BEGIN INPUT FOR THIS TASK

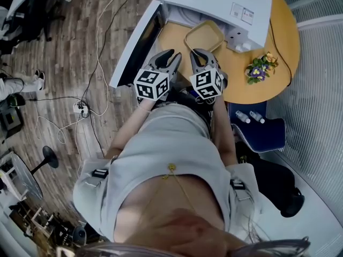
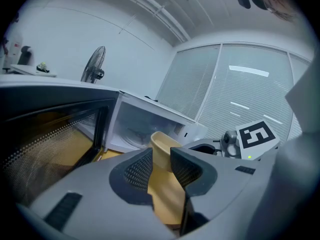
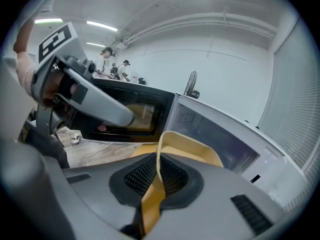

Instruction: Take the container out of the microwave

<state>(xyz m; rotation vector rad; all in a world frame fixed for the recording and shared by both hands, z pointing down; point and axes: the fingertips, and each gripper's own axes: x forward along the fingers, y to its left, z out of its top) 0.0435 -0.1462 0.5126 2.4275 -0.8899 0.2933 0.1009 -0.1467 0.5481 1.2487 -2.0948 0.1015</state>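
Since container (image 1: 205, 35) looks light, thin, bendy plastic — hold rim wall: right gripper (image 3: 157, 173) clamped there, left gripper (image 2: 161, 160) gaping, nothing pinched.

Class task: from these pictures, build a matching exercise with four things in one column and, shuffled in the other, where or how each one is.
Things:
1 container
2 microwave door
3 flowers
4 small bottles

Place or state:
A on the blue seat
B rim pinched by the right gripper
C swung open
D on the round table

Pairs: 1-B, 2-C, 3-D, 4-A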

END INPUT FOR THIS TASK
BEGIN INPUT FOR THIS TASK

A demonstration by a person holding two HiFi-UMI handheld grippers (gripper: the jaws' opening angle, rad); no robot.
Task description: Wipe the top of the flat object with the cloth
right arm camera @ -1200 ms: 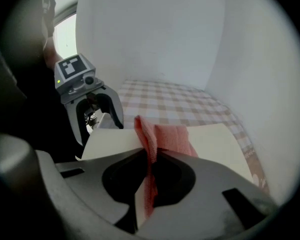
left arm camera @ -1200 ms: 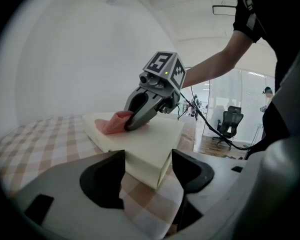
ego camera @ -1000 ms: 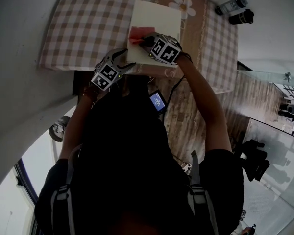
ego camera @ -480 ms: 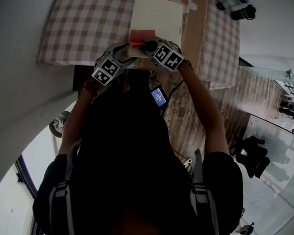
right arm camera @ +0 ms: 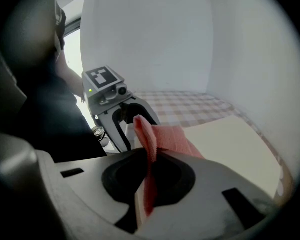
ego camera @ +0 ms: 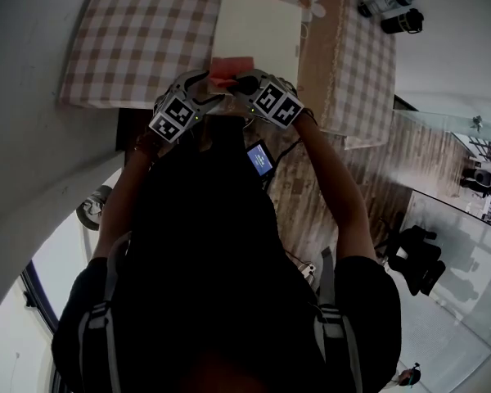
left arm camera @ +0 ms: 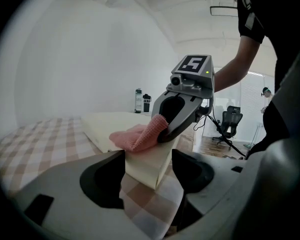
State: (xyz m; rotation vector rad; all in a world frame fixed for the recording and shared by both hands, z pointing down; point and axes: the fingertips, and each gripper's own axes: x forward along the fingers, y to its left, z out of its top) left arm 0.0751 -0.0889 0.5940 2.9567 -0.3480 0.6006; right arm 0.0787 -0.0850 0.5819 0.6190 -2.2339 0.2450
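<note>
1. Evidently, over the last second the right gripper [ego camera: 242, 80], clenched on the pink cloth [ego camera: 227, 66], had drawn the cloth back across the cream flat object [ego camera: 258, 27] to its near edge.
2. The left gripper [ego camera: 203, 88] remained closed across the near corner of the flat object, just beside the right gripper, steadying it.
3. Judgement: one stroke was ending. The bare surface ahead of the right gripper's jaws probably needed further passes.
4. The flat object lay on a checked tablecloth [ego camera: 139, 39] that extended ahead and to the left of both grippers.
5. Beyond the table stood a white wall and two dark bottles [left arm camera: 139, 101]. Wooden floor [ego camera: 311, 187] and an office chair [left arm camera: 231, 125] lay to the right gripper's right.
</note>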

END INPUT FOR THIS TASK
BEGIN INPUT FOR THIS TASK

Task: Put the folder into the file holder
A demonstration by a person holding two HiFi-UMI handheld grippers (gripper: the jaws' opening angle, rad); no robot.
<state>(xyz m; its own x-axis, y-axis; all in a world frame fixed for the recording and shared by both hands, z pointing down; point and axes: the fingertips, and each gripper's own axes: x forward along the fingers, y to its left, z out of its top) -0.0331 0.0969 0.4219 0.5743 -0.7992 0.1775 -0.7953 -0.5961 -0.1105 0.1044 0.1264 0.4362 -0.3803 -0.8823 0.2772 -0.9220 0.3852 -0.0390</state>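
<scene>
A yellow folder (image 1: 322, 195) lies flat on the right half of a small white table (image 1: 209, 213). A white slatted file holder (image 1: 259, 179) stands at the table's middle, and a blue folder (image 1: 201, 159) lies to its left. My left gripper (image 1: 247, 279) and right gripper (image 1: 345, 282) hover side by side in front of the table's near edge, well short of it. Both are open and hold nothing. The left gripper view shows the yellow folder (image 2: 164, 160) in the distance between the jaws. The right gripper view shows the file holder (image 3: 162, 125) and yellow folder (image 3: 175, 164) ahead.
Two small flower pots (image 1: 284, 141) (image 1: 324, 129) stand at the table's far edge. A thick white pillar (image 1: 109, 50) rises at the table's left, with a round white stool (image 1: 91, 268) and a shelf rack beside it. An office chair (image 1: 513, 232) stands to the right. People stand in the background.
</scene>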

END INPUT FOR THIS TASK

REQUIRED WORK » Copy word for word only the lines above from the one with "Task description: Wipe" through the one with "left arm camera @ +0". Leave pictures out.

SOLUTION BELOW »
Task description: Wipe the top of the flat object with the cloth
right arm camera @ -1200 ms: 
left arm camera @ -1200 ms: 
ego camera @ -1000 ms: 
ego camera @ -480 ms: 
right arm camera @ +0 ms: 
ego camera @ +0 ms: 
left arm camera @ +0 ms: 

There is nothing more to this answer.